_WORK ORDER:_
Look through the material below for "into". Copy every line that contains it.

_DATA EXCERPT:_
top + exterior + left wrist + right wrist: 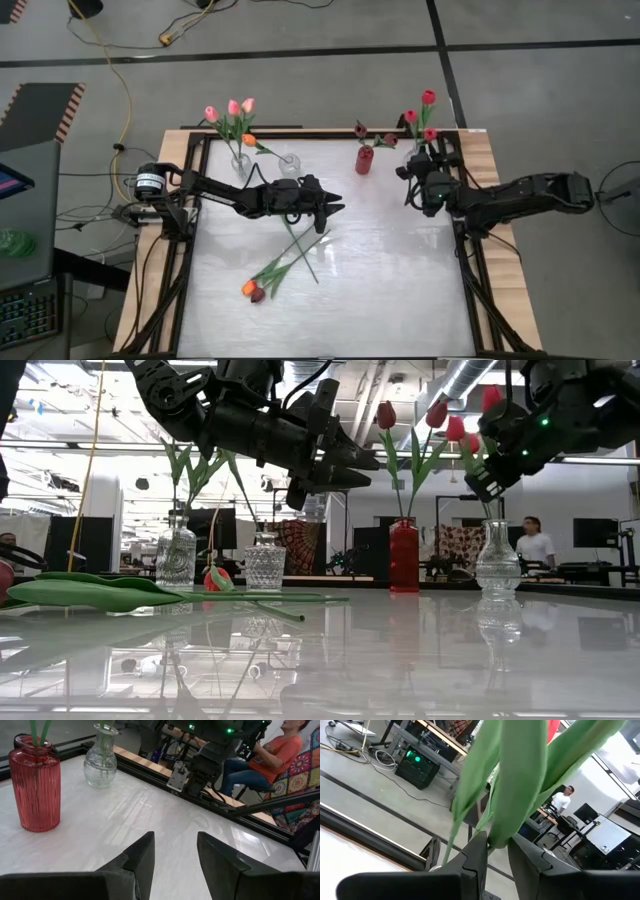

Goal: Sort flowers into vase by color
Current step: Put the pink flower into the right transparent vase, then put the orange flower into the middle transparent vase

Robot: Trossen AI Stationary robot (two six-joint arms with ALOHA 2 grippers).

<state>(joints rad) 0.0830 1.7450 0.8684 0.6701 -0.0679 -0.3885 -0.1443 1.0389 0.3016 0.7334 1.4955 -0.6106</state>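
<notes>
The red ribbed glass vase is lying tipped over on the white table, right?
No. The red ribbed glass vase stands upright on the white table, with green stems rising from its mouth. The left wrist view shows this.

— How many vases?
— Four. Three clear vases (241,168) and one red vase (364,160), all out past the left gripper (175,840).
— And flowers?
— Eleven. Off to the left gripper's side, three pink tulips (233,107) and one orange tulip (249,140). Two dark maroon tulips (361,129) between the grippers. Three red tulips (428,97) at the right gripper (497,842).
— On the table?
— Two lying tulips (248,287) near the left gripper, one orange, one dark.
</notes>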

_REPLY:_
Goal: Sort flowers into vase by color
Current step: Put the pink flower into the right transparent vase, then put the orange flower into the middle transparent vase

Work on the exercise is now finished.